Mac OS X also supports the UFS file system, derived from the BSD Unix Fast File System via NeXTSTEP. However, as of Mac OS X 10.5 (Leopard), Mac OS X can no longer be installed on a UFS volume, nor can a pre-Leopard system installed on a UFS volume be upgraded to Leopard.[6]
File systems under Plan 9 from Bell Labs
Plan 9 from Bell Labs was originally designed to extend some of Unix’s good points, and to introduce some new ideas of its own while fixing the shortcomings of Unix.
With respect to file systems, the Unix system of treating things as files was continued, but in Plan 9, everything is treated as a file, and accessed as a file would be (i.e., no ioctl or mmap). Perhaps surprisingly, while the file interface is made universal it is also simplified considerably: symlinks, hard links and suid are made obsolete, and an atomic create/open operation is introduced. More importantly the set of file operations becomes well defined and subversions of this like ioctl are eliminated.
Secondly, the underlying 9P protocol was used to remove the difference between local and remote files (except for a possible difference in latency or in throughput). This has the advantage that a device or devices, represented by files, on a remote computer could be used as though it were the local computer’s own device(s). This means that under Plan 9, multiple file servers provide access to devices, classing them as file systems. Servers for «synthetic» file systems can also run in user space bringing many of the advantages of micro kernel systems while maintaining the simplicity of the system.
Everything on a Plan 9 system has an abstraction as a file; networking, graphics, debugging, authentication, capabilities, encryption, and other services are accessed via I-O operations on file descriptors.

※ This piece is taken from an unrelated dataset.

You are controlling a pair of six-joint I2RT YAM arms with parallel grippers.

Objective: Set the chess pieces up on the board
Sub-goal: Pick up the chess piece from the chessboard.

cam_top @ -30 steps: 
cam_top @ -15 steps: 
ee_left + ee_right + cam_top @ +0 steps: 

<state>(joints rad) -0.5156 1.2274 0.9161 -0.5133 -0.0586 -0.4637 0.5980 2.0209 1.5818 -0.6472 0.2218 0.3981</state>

For example, this allows the use of the IP stack of a gateway machine without need of NAT, or provides a network-transparent window system without the need of any extra code.
Another example: a Plan-9 application receives FTP service by opening an FTP site. The ftpfs server handles the open by essentially mounting the remote FTP site as part of the local file system. With ftpfs as an intermediary, the application can now use the usual file-system operations to access the FTP site as if it were part of the local file system. A further example is the mail system which uses file servers that synthesize virtual files and directories to represent a user mailbox as /mail/fs/mbox. The wikifs provides a file system interface to a wiki.
These file systems are organized with the help of private, per-process namespaces, allowing each process to have a different view of the many file systems that provide resources in a distributed system.
The Inferno operating system shares these concepts with Plan 9.
File systems under Microsoft Windows
File:DirectoryListing1.png Directory listing in a Windows command shell
Windows makes use of the FAT and NTFS file systems.
FAT
The File Allocation Table (FAT) filing system, supported by all versions of Microsoft Windows, was an evolution of that used in Microsoft’s earlier operating system (MS-DOS which in turn was based on 86-DOS). FAT ultimately traces its roots back to the short-lived M-DOS project and Standalone disk BASIC before it. Over the years various features have been added to it, inspired by similar features found on file systems used by operating systems such as Unix.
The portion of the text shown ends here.